Aim of the exercise:
Would you give again, exactly as written, the lines from the opening of the records to the line with "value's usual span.", that line included and pictures excluded?

*** Task data ***

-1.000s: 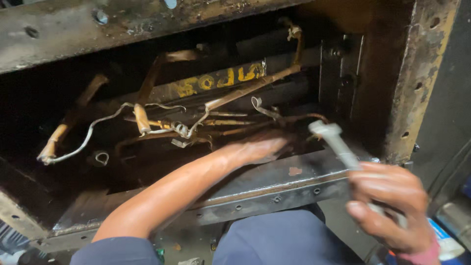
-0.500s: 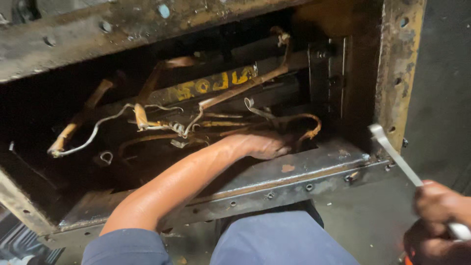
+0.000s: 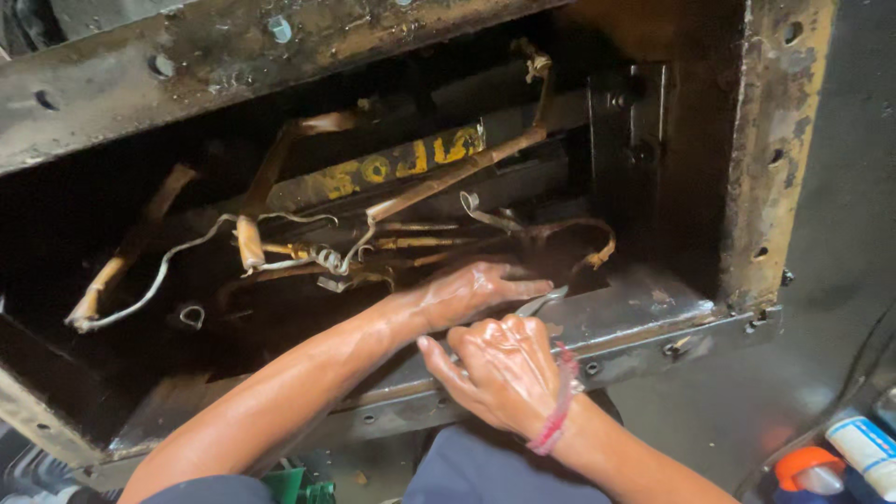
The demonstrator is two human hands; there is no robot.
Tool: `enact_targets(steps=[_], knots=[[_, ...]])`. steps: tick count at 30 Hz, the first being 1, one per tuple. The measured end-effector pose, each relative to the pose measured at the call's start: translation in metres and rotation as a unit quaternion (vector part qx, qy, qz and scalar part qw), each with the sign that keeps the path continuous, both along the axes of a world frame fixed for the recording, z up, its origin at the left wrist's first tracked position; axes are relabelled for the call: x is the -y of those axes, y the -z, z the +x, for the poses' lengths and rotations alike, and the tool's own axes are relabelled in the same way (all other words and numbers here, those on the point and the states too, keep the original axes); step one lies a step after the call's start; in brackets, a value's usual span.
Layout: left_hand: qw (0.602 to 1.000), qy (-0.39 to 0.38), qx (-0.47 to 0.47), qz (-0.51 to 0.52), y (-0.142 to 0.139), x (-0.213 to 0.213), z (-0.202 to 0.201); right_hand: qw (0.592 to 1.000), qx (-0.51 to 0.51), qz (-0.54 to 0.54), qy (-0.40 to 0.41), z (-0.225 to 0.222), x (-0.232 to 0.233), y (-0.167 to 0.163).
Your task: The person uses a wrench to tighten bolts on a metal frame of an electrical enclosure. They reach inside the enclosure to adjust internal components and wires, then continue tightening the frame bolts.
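Note:
My left hand (image 3: 471,291) reaches into a rusty, open metal housing (image 3: 775,149), palm down with the fingers stretched out near the tangled old wires (image 3: 308,254); it holds nothing that I can see. My right hand (image 3: 509,371), with a pink band on the wrist, sits just in front of it over the housing's lower front flange (image 3: 653,322). It is closed around a slim silver wrench (image 3: 541,301), and only the tool's tip shows past the fingers, pointing inward beside my left fingers.
Inside the housing lie a dark bar with yellow markings (image 3: 392,166), brittle tan cables and a curled metal strap (image 3: 583,245). Bolts stud the flange. A white bottle with an orange cap (image 3: 810,471) lies at the lower right, and a green object (image 3: 297,485) sits below.
My right hand has carried the wrench from the right, outside the housing, leftward to the front flange next to my left hand. My left hand has stayed inside.

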State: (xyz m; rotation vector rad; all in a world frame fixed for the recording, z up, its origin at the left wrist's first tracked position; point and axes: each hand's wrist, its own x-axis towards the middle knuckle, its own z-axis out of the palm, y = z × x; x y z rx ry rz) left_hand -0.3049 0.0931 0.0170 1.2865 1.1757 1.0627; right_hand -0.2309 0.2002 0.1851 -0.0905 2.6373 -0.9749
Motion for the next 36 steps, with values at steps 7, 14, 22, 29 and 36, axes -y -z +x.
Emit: enact_targets(steps=[7,14,22,29,36], knots=[[0.999,0.012,0.021,-0.028,0.016,0.02,0.01,0.984,0.118,-0.03,0.127,-0.014,0.037,0.027],[0.999,0.014,0.004,-0.038,0.01,0.018,0.013,0.987,0.091,-0.034,0.131,-0.018,0.033,0.027],[0.998,0.013,0.032,-0.044,0.01,0.014,0.013,0.994,0.029,-0.035,0.104,-0.001,0.026,0.046],[0.991,0.016,0.089,-0.097,0.025,0.011,0.034,0.962,0.242,-0.074,0.098,-0.057,-0.035,-0.016],[0.996,-0.085,-0.011,-0.024,0.021,-0.001,0.028,0.901,0.259,-0.34,0.069,-0.017,-0.116,-0.017]])
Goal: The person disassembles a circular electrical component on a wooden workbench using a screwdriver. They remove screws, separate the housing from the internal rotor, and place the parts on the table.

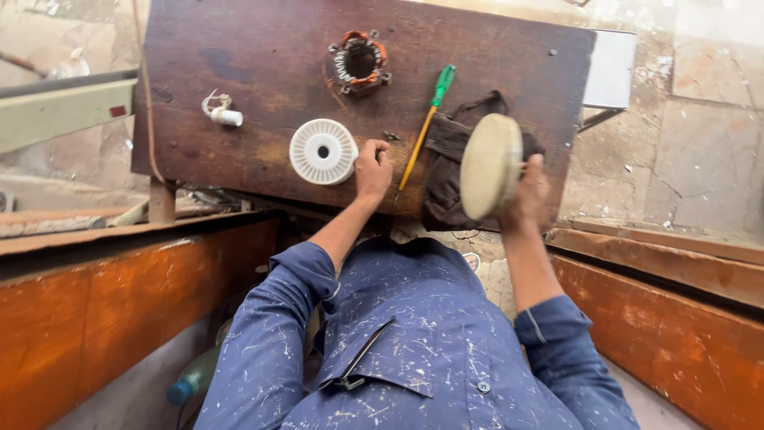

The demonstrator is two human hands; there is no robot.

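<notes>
My right hand (528, 193) grips a round, pale wooden disc (490, 166), held on edge above the near right part of a dark wooden table (263, 48). My left hand (372, 169) is a closed fist resting on the table's near edge; whether it holds anything I cannot tell. A white ribbed plastic spool (322, 151) lies just left of it. A screwdriver (426, 127) with a green and yellow handle lies just right of it. Under the disc sits a dark brown cloth (450, 151).
A motor stator (360, 60) with copper windings sits at the far middle of the table. A small white plastic part (224, 115) lies at the left. Orange wooden panels (95, 318) flank my legs. A green bottle (195, 378) lies below left. Stone floor is at the right.
</notes>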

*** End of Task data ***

Output for this task:
-1.000s: 
-0.500s: 
+0.000s: 
The demonstrator is two human hands; there is no robot.
Tool: `enact_targets(steps=[_], knots=[[_, ...]])`. steps: tick count at 30 Hz, the first being 1, one per tuple. The measured end-effector pose, each relative to the pose measured at the call's start: translation in metres and rotation as a unit quaternion (vector part qx, qy, qz and scalar part qw), each with the sign that keeps the path continuous, both along the axes of a world frame fixed for the recording, z up, its origin at the left wrist's first tracked position; axes are relabelled for the call: x is the -y of those axes, y the -z, z the +x, for the poses' lengths and rotations alike, and the tool's own axes are relabelled in the same way (all other words and numbers here, those on the point and the states too, keep the original axes); step one lies a step after the call's start; in brackets, a value's usual span.

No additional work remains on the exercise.